# [Task to complete]
Take each line from the entries that holds "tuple" and copy it out.

### Input records

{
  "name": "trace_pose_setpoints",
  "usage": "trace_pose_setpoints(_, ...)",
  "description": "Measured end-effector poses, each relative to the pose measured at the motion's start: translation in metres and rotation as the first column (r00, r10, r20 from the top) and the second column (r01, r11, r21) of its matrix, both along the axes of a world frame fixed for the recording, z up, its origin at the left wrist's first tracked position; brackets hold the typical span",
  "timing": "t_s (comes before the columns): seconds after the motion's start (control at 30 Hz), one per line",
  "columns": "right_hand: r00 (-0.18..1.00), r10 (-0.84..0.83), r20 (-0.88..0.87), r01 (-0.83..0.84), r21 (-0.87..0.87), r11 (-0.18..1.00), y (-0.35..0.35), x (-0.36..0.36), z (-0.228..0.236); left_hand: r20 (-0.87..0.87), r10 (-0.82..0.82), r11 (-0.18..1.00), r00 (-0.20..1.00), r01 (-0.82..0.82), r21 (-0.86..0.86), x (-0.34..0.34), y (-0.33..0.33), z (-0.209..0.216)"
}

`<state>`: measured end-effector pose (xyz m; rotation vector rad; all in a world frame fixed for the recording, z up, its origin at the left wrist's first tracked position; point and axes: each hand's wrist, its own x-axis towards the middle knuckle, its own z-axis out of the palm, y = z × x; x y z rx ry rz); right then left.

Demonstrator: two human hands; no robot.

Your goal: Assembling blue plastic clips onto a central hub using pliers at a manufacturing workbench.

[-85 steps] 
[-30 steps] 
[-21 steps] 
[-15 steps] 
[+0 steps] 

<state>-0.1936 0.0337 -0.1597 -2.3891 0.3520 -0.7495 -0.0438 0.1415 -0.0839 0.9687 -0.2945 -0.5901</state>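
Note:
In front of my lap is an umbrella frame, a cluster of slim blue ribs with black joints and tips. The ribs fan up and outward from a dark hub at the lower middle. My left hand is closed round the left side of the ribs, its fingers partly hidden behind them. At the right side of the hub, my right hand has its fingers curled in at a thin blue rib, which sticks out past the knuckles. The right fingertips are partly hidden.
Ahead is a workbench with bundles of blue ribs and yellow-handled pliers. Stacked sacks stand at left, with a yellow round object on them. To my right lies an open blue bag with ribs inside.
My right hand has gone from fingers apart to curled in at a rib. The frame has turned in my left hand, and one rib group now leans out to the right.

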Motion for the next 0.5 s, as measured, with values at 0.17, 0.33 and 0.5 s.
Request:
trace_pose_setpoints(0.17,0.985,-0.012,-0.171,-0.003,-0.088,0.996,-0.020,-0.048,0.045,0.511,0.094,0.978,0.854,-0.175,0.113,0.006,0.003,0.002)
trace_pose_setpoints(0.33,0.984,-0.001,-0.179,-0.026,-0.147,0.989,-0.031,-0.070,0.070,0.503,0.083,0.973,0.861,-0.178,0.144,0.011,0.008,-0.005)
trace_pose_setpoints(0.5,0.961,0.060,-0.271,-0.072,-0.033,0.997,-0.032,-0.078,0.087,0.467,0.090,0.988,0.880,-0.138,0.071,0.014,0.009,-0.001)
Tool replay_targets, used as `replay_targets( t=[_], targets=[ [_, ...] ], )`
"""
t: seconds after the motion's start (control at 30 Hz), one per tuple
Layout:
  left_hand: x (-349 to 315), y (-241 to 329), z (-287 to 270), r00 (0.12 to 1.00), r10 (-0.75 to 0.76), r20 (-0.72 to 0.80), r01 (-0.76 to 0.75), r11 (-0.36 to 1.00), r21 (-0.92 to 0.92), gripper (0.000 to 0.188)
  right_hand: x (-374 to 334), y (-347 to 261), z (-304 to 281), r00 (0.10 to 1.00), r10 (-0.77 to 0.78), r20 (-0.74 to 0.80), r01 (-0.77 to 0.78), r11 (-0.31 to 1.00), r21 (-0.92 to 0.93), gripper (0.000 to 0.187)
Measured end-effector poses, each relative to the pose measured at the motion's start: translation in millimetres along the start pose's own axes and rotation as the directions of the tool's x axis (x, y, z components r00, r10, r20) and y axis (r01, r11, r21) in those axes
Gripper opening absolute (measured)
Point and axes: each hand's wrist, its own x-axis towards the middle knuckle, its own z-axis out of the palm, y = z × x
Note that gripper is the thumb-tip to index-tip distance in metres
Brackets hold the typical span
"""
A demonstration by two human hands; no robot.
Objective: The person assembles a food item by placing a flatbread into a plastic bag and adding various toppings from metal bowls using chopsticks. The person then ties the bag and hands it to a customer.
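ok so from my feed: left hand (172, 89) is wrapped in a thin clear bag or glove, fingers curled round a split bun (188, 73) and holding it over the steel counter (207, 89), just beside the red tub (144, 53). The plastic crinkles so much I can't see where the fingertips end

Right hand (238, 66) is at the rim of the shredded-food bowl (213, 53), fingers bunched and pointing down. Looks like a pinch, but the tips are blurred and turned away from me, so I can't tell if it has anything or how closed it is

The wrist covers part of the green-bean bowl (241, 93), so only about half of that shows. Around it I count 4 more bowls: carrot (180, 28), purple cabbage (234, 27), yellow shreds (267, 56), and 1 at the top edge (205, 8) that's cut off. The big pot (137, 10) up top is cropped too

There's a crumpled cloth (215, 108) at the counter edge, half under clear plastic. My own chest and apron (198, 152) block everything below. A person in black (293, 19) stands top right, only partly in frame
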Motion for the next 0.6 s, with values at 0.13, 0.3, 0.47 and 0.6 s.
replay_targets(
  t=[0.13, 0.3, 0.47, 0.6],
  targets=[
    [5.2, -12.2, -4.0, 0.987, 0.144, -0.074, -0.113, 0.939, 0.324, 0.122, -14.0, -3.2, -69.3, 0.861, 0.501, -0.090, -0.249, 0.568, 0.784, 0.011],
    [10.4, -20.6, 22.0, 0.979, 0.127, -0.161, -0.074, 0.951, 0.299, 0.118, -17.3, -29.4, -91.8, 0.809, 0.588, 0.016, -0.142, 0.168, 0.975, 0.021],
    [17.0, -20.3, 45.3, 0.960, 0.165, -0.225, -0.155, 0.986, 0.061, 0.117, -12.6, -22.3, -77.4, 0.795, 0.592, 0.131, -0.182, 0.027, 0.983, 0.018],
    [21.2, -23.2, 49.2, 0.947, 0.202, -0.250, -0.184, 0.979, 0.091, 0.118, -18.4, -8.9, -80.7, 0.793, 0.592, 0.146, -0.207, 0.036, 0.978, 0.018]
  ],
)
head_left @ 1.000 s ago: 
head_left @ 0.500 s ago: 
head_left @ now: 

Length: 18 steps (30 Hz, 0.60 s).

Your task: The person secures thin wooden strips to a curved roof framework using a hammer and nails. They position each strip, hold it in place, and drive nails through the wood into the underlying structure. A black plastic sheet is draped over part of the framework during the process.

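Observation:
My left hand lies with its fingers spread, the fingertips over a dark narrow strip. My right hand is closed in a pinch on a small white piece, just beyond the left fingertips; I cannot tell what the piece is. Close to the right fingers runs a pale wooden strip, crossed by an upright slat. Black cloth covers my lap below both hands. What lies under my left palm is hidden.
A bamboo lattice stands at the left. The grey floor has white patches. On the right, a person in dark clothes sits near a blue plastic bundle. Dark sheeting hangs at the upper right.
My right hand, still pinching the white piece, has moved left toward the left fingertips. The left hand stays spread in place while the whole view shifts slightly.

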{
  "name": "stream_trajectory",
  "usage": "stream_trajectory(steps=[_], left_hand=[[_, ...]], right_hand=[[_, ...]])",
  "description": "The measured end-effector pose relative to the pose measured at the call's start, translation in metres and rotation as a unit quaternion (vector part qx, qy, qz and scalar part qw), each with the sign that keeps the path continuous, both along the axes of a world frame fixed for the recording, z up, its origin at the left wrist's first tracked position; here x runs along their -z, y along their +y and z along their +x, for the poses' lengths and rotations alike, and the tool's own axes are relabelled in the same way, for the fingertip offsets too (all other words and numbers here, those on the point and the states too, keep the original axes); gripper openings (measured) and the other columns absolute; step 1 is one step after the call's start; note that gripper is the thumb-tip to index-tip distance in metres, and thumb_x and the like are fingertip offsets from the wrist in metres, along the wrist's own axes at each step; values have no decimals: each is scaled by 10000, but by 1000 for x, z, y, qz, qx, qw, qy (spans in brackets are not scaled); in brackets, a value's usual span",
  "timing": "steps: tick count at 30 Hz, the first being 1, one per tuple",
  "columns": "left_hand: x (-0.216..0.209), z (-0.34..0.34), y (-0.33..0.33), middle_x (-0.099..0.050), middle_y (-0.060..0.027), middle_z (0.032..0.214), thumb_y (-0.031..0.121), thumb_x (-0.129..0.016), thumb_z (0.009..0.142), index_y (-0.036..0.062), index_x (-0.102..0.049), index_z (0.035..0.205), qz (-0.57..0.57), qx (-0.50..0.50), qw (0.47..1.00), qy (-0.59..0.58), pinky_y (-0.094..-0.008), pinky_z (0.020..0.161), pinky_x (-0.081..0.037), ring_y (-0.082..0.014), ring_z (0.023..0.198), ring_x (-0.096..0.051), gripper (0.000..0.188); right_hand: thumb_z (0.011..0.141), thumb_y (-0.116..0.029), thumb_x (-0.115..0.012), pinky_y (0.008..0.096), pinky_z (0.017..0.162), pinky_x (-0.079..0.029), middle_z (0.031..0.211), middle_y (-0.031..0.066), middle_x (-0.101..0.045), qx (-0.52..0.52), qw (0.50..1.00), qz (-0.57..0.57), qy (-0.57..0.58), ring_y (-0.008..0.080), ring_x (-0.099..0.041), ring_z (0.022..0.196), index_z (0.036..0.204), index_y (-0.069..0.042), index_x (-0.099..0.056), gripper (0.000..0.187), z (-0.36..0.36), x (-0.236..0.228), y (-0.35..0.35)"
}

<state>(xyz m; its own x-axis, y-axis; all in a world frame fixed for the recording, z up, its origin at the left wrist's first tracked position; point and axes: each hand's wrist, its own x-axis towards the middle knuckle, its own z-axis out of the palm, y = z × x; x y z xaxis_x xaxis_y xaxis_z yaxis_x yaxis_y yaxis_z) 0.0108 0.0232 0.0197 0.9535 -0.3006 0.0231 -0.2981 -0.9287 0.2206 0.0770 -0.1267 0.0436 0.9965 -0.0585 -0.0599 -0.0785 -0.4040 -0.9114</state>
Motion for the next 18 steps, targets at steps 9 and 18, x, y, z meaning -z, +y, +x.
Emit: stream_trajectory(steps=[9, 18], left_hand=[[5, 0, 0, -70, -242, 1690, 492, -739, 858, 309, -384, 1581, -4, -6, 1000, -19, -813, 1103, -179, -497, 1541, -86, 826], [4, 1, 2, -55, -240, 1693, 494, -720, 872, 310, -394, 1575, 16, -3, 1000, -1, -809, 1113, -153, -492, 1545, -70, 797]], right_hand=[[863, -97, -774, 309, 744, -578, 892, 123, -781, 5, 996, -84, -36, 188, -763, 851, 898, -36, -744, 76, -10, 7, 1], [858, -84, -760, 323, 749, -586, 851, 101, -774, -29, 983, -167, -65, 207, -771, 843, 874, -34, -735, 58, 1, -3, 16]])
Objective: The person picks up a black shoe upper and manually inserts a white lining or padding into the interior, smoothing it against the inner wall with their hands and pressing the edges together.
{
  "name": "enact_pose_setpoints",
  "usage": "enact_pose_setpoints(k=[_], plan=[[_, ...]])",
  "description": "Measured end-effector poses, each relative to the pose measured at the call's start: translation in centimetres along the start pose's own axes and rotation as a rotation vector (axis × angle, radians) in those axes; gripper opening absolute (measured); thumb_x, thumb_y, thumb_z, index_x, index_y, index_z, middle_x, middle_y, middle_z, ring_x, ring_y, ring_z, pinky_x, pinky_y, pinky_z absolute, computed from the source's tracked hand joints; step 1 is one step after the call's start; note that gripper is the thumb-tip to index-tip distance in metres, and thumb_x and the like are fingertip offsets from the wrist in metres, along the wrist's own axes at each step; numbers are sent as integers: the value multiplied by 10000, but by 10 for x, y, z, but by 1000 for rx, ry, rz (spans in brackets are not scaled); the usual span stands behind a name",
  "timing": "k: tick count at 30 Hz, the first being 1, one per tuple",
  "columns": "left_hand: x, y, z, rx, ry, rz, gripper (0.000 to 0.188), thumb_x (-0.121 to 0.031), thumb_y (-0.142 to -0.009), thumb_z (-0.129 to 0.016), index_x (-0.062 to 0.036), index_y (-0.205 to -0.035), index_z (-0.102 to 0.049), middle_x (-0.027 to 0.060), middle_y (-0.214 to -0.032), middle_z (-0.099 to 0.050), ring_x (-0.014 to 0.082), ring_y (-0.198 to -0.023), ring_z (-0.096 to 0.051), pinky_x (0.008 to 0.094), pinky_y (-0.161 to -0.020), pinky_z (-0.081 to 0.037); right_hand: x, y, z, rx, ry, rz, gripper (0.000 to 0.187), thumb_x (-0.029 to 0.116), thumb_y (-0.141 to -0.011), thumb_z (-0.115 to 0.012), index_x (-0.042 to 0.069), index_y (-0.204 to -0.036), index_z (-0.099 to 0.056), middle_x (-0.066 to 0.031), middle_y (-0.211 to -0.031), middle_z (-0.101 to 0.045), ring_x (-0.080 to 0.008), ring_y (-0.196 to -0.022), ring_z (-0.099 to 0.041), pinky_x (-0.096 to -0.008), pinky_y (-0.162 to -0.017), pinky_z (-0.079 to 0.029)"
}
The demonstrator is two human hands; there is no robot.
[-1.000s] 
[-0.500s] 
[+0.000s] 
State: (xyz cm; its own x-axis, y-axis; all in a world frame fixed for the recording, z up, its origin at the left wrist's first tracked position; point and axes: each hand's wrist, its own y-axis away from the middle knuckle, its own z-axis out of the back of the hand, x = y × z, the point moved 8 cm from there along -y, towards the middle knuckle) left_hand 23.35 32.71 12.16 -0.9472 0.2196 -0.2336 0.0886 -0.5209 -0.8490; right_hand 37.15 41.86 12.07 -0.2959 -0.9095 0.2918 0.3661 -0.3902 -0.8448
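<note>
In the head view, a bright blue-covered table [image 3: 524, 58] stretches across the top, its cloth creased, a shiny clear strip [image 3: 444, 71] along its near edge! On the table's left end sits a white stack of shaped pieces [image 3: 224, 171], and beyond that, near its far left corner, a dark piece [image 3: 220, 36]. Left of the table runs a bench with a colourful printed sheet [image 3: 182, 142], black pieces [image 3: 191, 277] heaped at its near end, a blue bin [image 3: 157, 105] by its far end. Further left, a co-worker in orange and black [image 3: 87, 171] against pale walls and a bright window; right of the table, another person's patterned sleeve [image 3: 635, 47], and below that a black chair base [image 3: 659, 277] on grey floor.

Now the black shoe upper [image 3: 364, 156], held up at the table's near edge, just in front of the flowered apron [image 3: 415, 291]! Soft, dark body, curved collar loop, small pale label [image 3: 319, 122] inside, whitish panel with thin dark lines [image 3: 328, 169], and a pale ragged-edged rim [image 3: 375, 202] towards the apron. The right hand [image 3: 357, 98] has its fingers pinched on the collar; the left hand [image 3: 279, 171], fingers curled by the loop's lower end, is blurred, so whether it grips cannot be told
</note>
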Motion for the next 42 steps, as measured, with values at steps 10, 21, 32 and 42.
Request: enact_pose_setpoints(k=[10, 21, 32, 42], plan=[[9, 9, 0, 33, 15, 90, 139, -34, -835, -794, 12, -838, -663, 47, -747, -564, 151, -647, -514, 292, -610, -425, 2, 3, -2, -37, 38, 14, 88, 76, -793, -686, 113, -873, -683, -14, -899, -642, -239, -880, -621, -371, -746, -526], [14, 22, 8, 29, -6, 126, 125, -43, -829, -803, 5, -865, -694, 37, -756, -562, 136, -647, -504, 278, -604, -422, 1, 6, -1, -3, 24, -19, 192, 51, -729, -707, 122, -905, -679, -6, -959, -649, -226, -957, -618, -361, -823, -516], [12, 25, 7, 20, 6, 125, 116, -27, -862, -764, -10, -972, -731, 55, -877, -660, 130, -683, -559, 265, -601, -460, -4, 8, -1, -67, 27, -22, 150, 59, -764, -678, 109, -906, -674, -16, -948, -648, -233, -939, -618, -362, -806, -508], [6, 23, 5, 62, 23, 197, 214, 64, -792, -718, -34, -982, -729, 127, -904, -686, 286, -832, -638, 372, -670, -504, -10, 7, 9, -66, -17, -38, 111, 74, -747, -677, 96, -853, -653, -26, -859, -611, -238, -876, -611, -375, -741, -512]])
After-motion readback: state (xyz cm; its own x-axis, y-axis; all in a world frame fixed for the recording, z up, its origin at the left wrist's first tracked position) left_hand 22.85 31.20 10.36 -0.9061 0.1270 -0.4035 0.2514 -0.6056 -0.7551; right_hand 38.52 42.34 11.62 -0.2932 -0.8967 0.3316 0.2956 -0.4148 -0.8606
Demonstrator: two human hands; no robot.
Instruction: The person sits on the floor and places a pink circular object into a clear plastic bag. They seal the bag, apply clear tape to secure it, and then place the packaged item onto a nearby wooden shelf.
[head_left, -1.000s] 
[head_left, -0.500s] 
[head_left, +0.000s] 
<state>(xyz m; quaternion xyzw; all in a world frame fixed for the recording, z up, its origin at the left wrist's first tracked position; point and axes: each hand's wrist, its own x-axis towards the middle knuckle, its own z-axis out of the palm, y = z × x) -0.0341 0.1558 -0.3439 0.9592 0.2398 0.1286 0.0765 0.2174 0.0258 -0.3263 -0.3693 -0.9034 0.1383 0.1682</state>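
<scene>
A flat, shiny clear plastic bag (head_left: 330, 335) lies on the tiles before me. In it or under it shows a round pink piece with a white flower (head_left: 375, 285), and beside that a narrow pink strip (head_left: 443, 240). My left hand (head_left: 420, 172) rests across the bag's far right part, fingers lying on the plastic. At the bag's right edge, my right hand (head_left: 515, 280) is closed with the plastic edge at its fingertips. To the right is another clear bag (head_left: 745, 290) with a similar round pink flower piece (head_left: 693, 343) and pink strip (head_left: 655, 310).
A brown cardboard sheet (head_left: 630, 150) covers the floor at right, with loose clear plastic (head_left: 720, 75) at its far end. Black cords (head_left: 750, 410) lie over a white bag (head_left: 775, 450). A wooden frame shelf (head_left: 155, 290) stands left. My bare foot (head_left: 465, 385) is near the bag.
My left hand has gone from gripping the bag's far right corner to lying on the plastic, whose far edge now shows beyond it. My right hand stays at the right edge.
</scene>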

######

# [Response for this exercise]
t: seconds after the motion's start (control at 30 Hz), one per tuple
  "timing": "steps: tick count at 30 Hz, the first being 1, one per tuple",
  "timing": "k: tick count at 30 Hz, the first being 1, one per tuple",

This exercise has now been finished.